= Flamma =

Roman-Syrian gladiator

Flamma ("the Flame") was a gladiator from the Roman province of Syria.

== History ==
Flamma's gravestone, located in Sicily, is the only known source recording his life and achievements. The gravestone's epitaph reads, in Latin:Flamma sec(utor) vix(it) ann(is) XXX
pugna <vi>t XXXIIII vicit XXI

stans VIIII mis(sus) IIII nat(ione) Syrus

hui<c> Delicatus coarmio merenti fecit.This translates to: Flamma, secutor. He lived 30 years.

He fought 34 times, won 21 times,

drew 9 times, and was spared 4 times. Syrian by birth.

Delicatus made (this tomb) for a worthy comrade-at-arms.The epitaph identifies Flamma as a secutor, or "chaser," a class of gladiator who wore heavy armor and fought with sword and shield. Secutors generally fought retiarii, lightly-armored gladiators whose weapons were the trident and net. The number of fights Flamma engaged in is higher than most gladiators. Many have lower numbers like Purricina Iuvenus (ILS 5107) who fought 5 times or Glaucus of Modena (ILS 5121) who fought 7 times. According to his epitaph, Flamma fought 34 times and won 21 of his matches.
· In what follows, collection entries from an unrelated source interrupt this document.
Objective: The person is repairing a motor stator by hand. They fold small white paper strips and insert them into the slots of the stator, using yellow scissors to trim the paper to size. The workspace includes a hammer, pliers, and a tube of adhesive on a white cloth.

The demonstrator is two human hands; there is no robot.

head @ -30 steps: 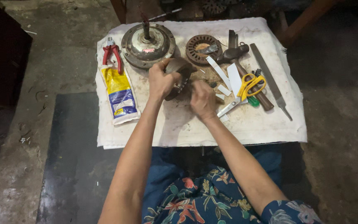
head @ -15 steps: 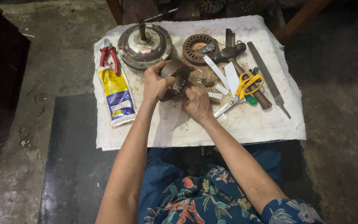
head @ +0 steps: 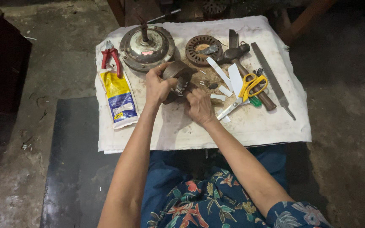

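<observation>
- White cloth (head: 250, 126) spread over a low work surface; every part and tool lies on it.
- Round motor housing (head: 147, 47) with an upright shaft sits at the far left of the cloth, just beyond the hands.
- Slotted stator ring (head: 202, 50) lies right of the housing, apart from it.
- Wound stator core (head: 177, 78), the piece in hand, is held tilted above the cloth centre, near the housing.
- Left hand (head: 158, 88) is closed around the core's outer side, steadying it.
- Right hand (head: 199, 106) is curled against the core's lower edge; whether the fingers pinch anything cannot be told.
- Judgement: work on the core's slots is under way; continuing calls for a steady grip and fine fingertip work.
- Hammer (head: 250, 76), flat file (head: 272, 78), yellow-handled scissors (head: 252, 84) and white paper strips (head: 229, 78) crowd the right.
- Red-handled pliers (head: 110, 59) and a yellow-blue pouch (head: 119, 99) lie left, clear of the hands.
</observation>
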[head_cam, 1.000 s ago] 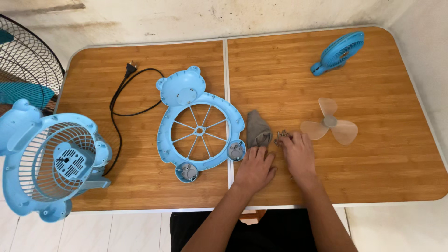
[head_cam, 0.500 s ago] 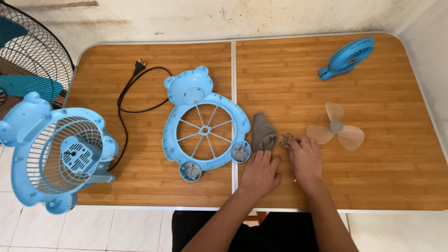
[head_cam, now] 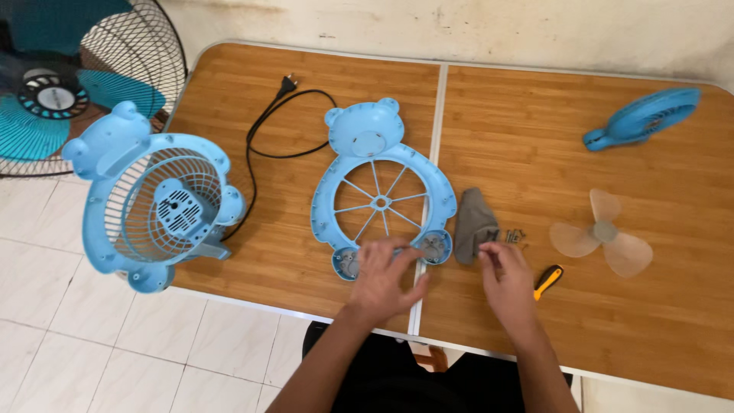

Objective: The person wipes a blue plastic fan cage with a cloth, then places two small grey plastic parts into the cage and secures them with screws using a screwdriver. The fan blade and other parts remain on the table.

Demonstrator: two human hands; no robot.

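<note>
My left hand (head_cam: 384, 277) hovers with fingers spread over the lower edge of the blue bear-shaped fan grille (head_cam: 380, 188), which lies flat on the wooden table (head_cam: 527, 138). My right hand (head_cam: 505, 277) rests beside it, its fingertips pinched together just below a small pile of screws (head_cam: 511, 236); whether a screw is between them is unclear. A grey folded cloth (head_cam: 472, 224) lies between the grille and the screws. A yellow and black screwdriver (head_cam: 547, 281) sits right of my right hand.
A clear three-blade propeller (head_cam: 602, 236) lies at the right, a small blue handheld fan (head_cam: 644, 116) at the far right. The blue fan body with rear cage (head_cam: 157, 203) overhangs the table's left edge, its black cord (head_cam: 269, 126) trailing. A standing fan (head_cam: 69, 80) is on the floor.
The view has swung left. My left hand moved from beside the cloth to over the grille's bottom edge. My right hand pulled back, uncovering the screwdriver.
</note>
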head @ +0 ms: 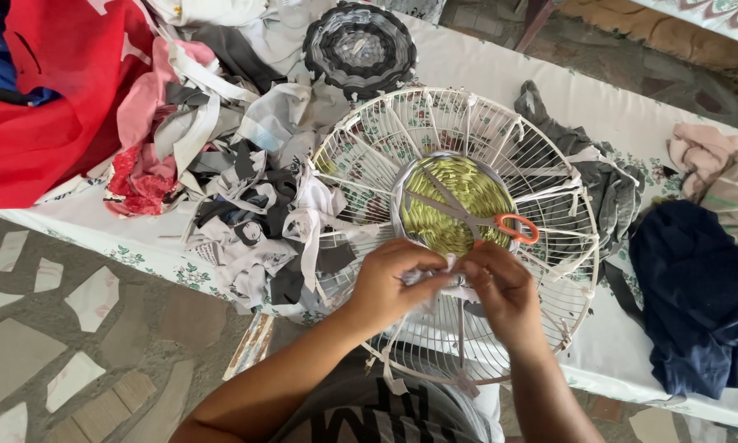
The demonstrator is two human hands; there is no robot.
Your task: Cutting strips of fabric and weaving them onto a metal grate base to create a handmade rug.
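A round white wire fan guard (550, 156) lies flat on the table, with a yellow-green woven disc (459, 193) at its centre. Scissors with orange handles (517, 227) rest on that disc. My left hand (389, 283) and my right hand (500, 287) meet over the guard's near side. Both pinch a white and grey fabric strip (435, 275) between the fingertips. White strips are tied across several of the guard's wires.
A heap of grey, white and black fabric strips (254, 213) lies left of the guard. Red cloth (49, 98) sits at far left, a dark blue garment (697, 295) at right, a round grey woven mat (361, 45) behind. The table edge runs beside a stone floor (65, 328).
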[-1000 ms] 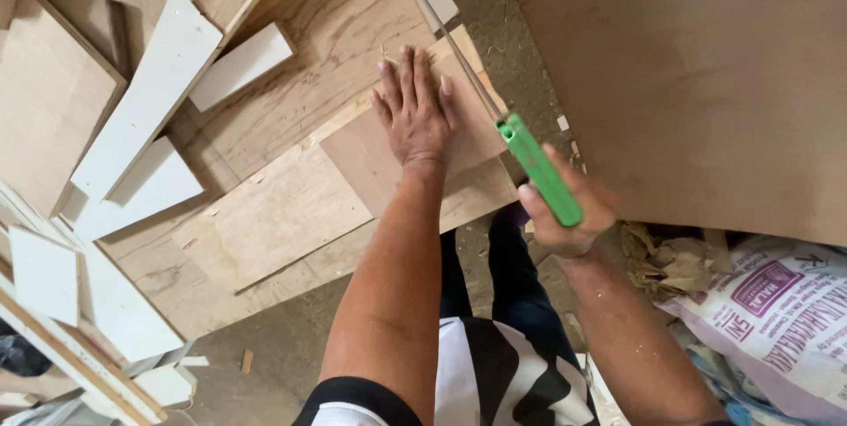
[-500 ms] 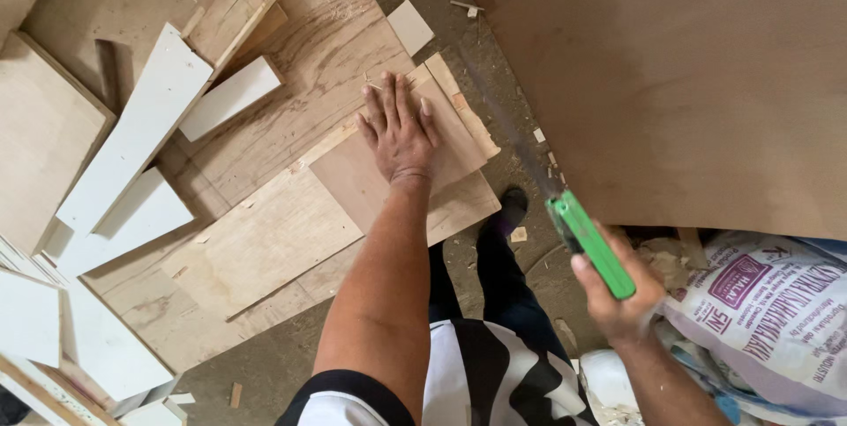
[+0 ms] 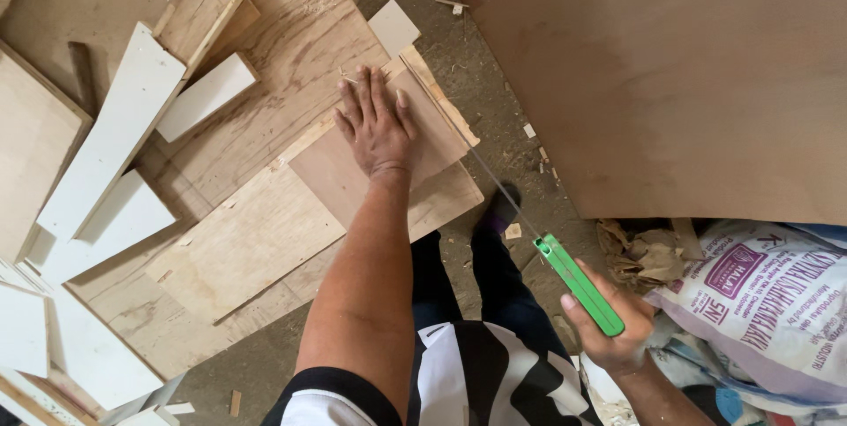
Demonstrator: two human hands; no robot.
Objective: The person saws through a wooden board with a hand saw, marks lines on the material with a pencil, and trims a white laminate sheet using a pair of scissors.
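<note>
Your left hand [image 3: 378, 123] lies spread flat on the plywood piece [image 3: 388, 161] atop the stacked boards; your right hand [image 3: 609, 329] grips the green-handled saw [image 3: 578, 283] — its thin blade runs close beside your fingers, so a slip could cut them.

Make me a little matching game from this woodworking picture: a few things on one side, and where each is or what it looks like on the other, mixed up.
Things:
1. left hand
2. right hand
3. saw handle
4. printed sack

Descriptions:
A. bright green
B. pressed flat on the small plywood piece
C. lying at the right edge, below the large brown board
D. gripping the saw, drawn back from the wood

Pairs: 1-B, 2-D, 3-A, 4-C
</note>
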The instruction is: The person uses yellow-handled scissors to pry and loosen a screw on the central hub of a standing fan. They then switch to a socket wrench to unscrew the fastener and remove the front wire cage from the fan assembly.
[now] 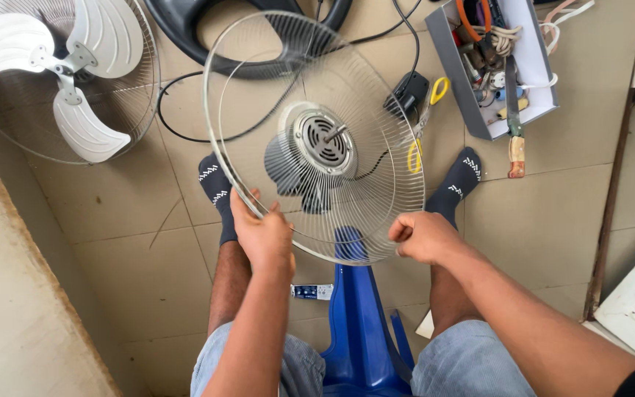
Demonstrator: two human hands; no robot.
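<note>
From the head view, the left hand [262, 237] closes its fingers on the lower left rim of the wire guard [376, 132], and the right hand [424, 237] is fisted on the lower right rim; the motor [323, 141] sits at its centre, above the blue stool [358, 309]. The guard could slip and tilt, I judge, since only the rim is gripped. Beige tiled floor [545, 220]; a second guard with blades [60, 73] lies at left, a toolbox [490, 62] and scissors [428, 110] beyond.

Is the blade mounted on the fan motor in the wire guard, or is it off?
Off. The motor in the wire guard shows a bare shaft, and the white blade lies on another guard on the floor.
</note>
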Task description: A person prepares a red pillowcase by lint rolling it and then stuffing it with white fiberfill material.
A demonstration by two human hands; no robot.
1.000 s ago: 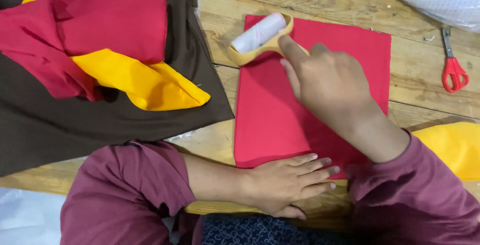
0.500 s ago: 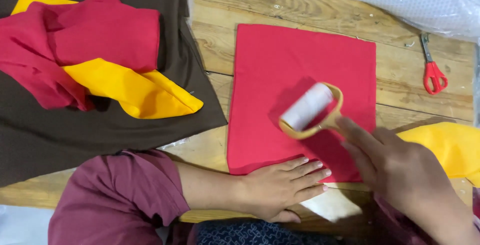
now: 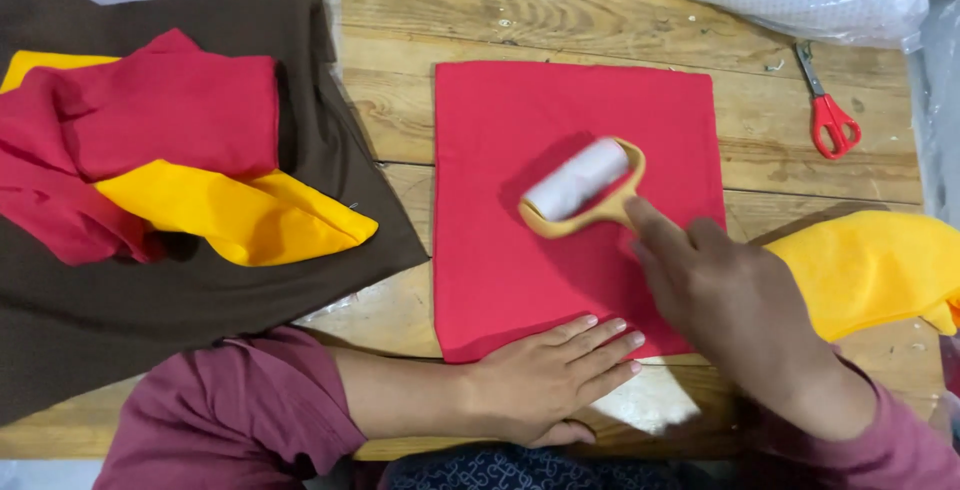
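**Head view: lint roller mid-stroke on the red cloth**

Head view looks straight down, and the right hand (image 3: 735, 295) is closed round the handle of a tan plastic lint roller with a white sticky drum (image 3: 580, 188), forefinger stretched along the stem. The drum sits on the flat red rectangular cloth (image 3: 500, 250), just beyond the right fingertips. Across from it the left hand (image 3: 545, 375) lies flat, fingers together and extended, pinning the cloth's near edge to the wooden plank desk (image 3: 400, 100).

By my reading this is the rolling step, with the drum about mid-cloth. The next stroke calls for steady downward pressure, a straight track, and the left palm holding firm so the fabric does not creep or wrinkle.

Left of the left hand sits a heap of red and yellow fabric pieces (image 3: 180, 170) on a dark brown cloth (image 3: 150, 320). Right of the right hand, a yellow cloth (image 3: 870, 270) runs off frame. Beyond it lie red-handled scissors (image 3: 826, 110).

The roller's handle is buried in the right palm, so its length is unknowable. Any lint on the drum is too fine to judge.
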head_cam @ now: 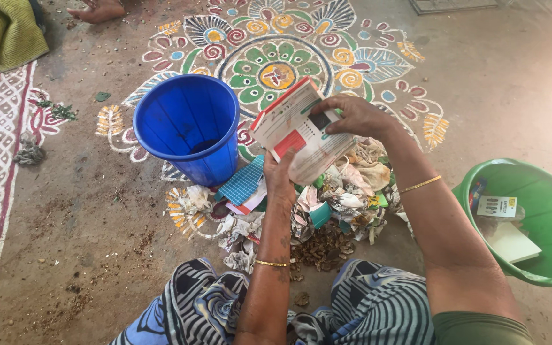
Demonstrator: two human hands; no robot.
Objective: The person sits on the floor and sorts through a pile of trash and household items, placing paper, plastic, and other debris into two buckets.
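Note:
Both my hands hold a flattened white carton [298,128] with red and green print, raised over a heap of crumpled paper scraps [327,204] on the floor. My left hand [280,174] grips the carton's lower edge from beneath. My right hand [356,116] pinches its upper right side. A blue plastic bucket [186,128] stands upright just left of the carton, its mouth open toward me.
A green plastic tub [547,211] at right holds a small box and white paper. A colourful floor drawing [276,57] spreads behind the bucket. Another person's hand [97,9] and a yellow-green cloth [4,29] lie at top left. My patterned skirt [212,306] covers my knees.

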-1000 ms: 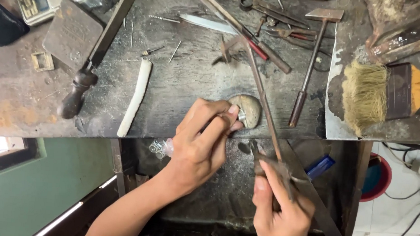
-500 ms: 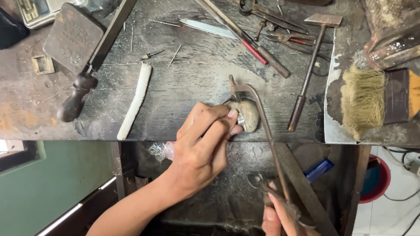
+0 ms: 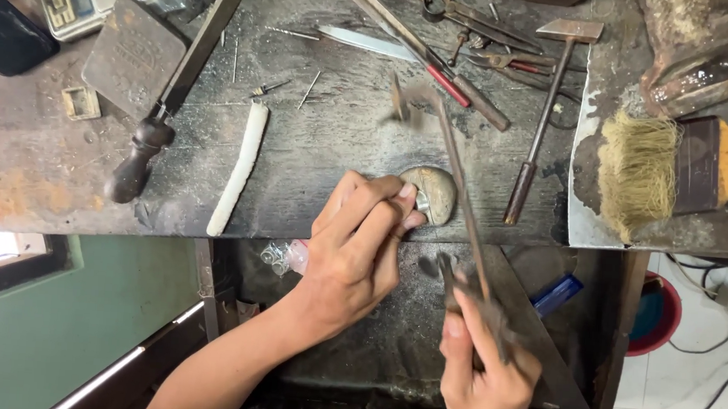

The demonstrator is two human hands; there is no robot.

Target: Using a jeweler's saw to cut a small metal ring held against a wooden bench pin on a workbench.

It is a common misconception that Flamma was offered his freedom four times but refused in order to remain a gladiator. Gladiators were occasionally granted the rudis, a wooden sword that symbolized their freedom. Flamma's epitaph, however, does not state that he was ever granted the rudis. Instead, it states that he was granted missus four times. Missus, or missio, was the mercy granted to a gladiator after he surrendered. When missio was denied, the defeated gladiator was executed in the arena by the victor.

Details of Flamma's death are unknown.

== Popular Culture ==
Flamma is featured in episode six of the 2025 National Geographic documentary Gladiators: Warriors of the Ancient World.